After a day or two in Charlotte, filling up on Janis’ excellent fried chicken, biscuits and cream gravy, we took off in the station wagon with the folding ladders and our luggage, destination, the deep south. We were going to swing south through western Georgia, across the line into Alabama, into Mississippi then back up through Tennessee and Kentucky. Barbecue, fried chicken, Royal Crown Cola, hush puppies, all the glorious southern food I could eat was waiting for me.

We’d share a motel room, and I’d watch TV, entranced by the local commercials I’d never seen before, and the thick accents of the announcers. Mike would often leave, only to get back late. He carried a little black booklet with him, privately printed, which listed every gay bar in every small town in the south. I realized this is how gay men in the south must survive, by subterfuge and camouflage. There were towns of a few hundred people in his book, in the middle of nowhere, and there would be local gay gathering spot, sometimes a bar, sometimes just a barber shop or a room behind a garage or a pool hall. But they were there, in every small town, no matter how benighted and backwards.
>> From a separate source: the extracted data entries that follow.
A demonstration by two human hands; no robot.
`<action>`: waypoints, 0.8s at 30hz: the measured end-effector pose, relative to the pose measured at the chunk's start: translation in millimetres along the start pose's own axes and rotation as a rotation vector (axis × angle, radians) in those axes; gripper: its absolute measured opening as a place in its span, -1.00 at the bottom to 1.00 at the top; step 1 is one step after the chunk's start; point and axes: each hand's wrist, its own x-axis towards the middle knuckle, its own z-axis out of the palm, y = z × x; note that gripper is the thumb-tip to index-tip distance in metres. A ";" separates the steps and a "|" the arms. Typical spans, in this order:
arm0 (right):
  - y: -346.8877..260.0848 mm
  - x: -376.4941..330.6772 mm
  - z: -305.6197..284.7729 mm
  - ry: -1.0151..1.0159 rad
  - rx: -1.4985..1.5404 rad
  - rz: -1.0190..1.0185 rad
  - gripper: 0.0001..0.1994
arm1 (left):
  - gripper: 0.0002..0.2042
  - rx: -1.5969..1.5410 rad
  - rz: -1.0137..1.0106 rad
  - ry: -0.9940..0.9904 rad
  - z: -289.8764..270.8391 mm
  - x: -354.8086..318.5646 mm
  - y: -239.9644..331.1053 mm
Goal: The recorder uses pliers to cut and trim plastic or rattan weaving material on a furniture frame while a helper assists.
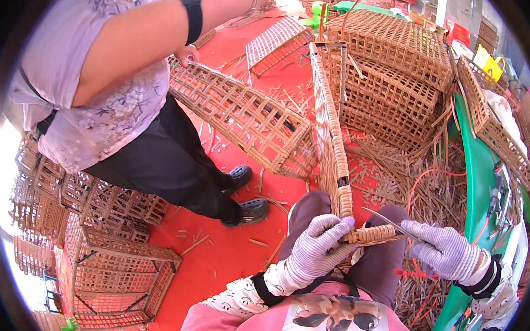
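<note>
One rim (374, 235), seemingly being bound: left hand (317, 250), fingers closed on it; right hand (446, 250), fingers pinching a thin piece (387, 220); threading next calls for steadiness.

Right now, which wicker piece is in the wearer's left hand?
The long wicker frame seen edge-on: the gloved left hand grips its near corner. The wicker basket left of it is at a co-worker's hand.

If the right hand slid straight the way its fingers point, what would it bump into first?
Probably the wrapped wicker edge, just left of the right hand in the picture, though one view leaves the depth unclear.
</note>
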 end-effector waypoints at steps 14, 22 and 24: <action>-8.5 9.2 -1.7 0.105 -0.156 -0.037 -0.69 | -0.42 -0.356 -0.268 0.022 10.4 1.6 -11.9; -12.5 8.2 -0.1 0.059 -0.202 -0.070 -0.70 | -0.51 -0.204 -0.131 0.014 4.1 7.0 -8.9; -16.3 10.0 0.5 0.037 -0.194 -0.042 -0.70 | -0.56 -0.210 -0.113 0.016 4.9 2.1 -11.0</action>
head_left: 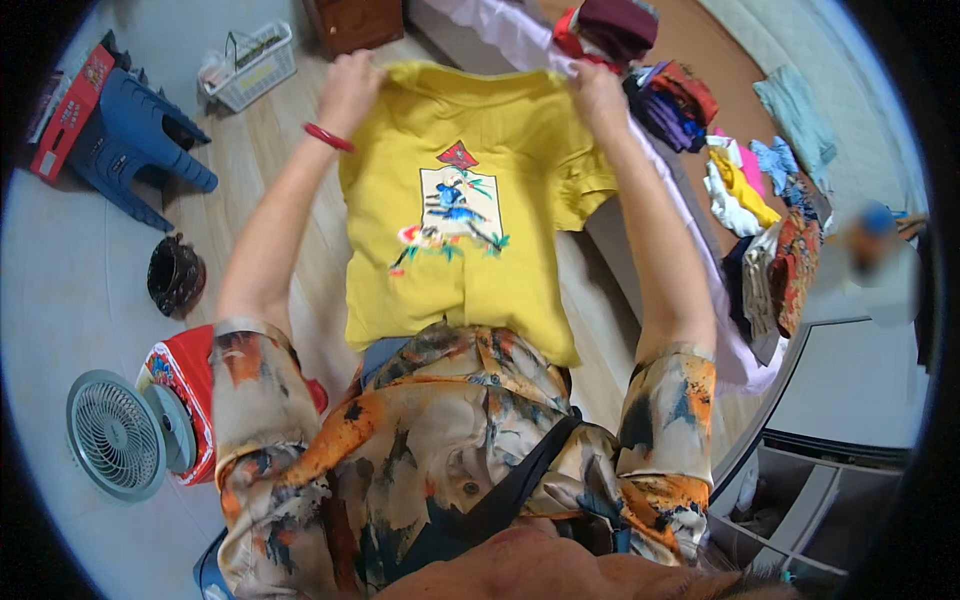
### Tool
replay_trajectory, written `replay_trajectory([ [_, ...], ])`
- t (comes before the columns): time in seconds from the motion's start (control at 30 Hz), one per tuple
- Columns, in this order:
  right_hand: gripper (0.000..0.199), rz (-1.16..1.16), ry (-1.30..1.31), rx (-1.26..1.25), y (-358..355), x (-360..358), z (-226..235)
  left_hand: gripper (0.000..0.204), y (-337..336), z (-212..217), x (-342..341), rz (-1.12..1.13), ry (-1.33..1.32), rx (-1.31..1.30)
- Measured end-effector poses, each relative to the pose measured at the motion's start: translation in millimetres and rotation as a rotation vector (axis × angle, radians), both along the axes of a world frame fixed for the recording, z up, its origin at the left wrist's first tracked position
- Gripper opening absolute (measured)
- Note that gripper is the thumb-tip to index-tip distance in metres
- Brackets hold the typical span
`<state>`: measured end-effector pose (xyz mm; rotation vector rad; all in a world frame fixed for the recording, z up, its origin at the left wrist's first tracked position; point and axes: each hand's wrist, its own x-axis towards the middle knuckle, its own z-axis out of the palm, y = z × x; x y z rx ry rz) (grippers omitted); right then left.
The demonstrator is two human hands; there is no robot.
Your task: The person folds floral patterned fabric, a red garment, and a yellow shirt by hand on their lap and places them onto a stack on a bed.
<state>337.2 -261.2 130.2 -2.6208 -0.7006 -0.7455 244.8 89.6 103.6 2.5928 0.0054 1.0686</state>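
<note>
A yellow T-shirt (400,290) hangs spread out in front of me, its printed front facing up toward me. On its chest is a picture of a blue figure with green leaves and a red shape above. My left hand (349,95) is closed on the shirt at its left shoulder, and a red bangle circles that wrist. At the opposite shoulder my right hand (600,98) grips the cloth. One short sleeve droops below my right hand; the other is tucked out of sight. The lower hem reaches my patterned top.
Right of me, a bed (690,215) carries folded dark clothes (665,105), a teal garment (797,120) and several small piles. On the left are a blue stool (125,140), a white basket (258,75), a dark pot (177,276) and a fan (116,434). A brown cabinet (355,25) stands ahead.
</note>
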Motion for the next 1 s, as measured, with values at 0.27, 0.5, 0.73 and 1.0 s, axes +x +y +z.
replay_trajectory([
  [0.27, 0.043, 0.044, 0.449, -0.249, 7.8, -201.6, -175.9, 0.063, -106.9, -131.8, -194.4, -0.414, 0.773, 0.15],
  [0.5, 0.046, 0.006, 0.574, 0.072, -35.0, -230.1, -187.2, 0.058, -57.0, -167.2, -250.0, -0.406, 0.791, -0.519],
  [0.73, 0.068, -0.331, 1.113, 0.768, -69.9, -271.4, -200.4, 0.05, -18.4, -246.2, -299.0, -0.039, 1.155, -1.711],
  [1.0, 0.051, -0.373, 1.239, 1.309, -88.3, -287.5, -169.5, 0.036, -8.3, -209.6, -297.0, -0.152, 1.03, -1.981],
])
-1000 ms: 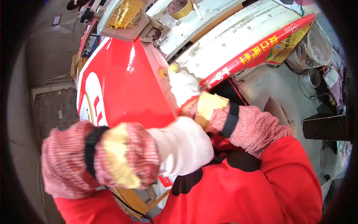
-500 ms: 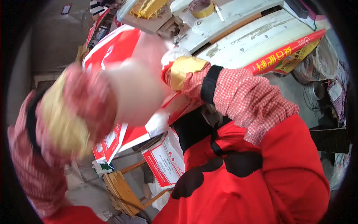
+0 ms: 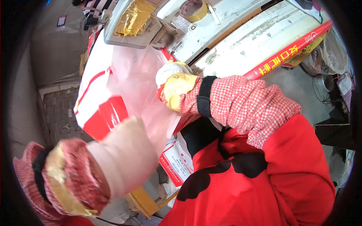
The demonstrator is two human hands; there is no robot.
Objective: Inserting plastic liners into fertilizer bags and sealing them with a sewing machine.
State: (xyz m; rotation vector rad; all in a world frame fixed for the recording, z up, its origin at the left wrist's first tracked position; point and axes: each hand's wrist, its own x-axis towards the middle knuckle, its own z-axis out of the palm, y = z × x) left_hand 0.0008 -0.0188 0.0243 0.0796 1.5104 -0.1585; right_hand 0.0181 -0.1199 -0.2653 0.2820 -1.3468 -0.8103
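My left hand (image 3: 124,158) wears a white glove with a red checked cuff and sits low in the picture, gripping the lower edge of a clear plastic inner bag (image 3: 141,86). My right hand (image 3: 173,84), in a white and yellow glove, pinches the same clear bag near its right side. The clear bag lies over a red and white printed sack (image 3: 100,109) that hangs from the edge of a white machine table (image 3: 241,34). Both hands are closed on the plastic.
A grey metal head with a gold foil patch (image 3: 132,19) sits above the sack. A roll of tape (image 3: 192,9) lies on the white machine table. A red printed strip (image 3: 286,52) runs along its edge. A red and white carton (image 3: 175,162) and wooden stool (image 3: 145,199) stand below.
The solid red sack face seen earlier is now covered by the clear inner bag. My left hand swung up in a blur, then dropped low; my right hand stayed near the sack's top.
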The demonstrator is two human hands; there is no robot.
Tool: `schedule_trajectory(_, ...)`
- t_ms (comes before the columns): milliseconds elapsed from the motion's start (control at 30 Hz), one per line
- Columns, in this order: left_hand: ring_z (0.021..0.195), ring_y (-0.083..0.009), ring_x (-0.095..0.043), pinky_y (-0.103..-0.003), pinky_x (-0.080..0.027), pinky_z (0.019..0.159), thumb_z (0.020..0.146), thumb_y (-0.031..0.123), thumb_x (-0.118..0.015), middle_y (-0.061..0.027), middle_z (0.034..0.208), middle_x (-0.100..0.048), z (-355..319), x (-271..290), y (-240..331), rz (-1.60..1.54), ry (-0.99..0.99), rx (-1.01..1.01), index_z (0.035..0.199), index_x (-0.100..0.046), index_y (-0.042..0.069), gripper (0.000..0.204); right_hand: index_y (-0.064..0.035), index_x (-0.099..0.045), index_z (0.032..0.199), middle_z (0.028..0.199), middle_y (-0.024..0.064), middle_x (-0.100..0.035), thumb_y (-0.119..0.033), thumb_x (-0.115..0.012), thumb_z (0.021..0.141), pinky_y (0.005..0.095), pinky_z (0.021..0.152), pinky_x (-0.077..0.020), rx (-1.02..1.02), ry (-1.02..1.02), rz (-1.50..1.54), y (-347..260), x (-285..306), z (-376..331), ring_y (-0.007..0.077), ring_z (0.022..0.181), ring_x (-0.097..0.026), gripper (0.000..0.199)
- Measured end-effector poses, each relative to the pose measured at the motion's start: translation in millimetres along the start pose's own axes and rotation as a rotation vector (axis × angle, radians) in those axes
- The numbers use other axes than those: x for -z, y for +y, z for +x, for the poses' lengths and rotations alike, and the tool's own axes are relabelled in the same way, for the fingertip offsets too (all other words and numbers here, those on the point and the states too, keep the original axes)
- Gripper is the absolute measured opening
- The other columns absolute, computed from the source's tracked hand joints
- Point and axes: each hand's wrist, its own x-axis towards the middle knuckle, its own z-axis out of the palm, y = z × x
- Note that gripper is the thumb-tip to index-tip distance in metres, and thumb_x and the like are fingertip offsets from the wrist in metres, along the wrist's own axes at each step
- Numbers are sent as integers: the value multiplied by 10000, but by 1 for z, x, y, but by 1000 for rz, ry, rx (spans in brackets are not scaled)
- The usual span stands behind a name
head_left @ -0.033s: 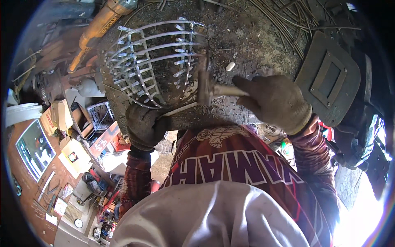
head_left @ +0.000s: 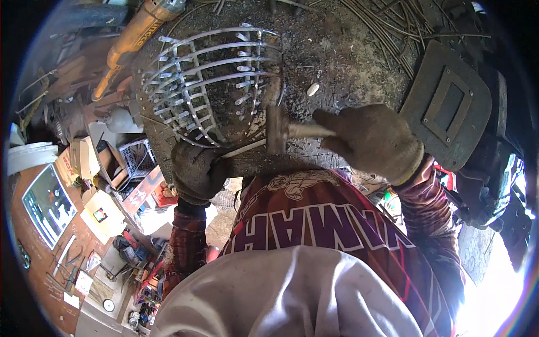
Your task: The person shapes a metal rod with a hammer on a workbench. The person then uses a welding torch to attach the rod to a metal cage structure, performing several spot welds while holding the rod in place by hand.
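Observation:
My right hand [head_left: 379, 143], in a dark work glove, is closed round the handle of a hammer [head_left: 309, 131]. The hammer's blurred head lies over the near part of the worktop, close to the end of a thin metal rod [head_left: 245, 148]. My gloved left hand [head_left: 196, 171] is wrapped round the rod's other end, at the near edge. Just beyond that hand stands a curved cage of welded metal bars [head_left: 196, 70], its lower rim beside my fingers. Whether the hammer head touches the rod, I cannot tell.
The dark, gritty worktop [head_left: 337, 62] holds a small white piece [head_left: 313, 89], and long thin rods [head_left: 387, 33] at the far right. A welding shield [head_left: 449, 106] leans at the right. An orange power tool [head_left: 132, 48] lies far left. Boxes [head_left: 104, 213] and tools crowd the lower left.
The hammer and my right hand have shifted very slightly to the left. My left hand, the rod and the cage stay in place.

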Motion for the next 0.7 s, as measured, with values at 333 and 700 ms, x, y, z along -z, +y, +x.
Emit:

Michael never betrayed my trust nor crossed the line in his behaviour with me. He was delighted, I think, to have a companion with whom he could openly flaunt his life and humour. He taught me al lot about respect for people’s different choices and tolerance for other lives which came in handy when my youngest sister came out a few years later.

Unfortunately, Mike liked his trade rough, and never shied away from encounters with strangers. That kind of behaviour soon became fatal, and Michael succumbed to the AIDS epidemic in the mid 80s. I will always be glad I knew him, with his deep laugh and his wicked sense of humour, and I will always remember our summer tour through the deeply fabulous south.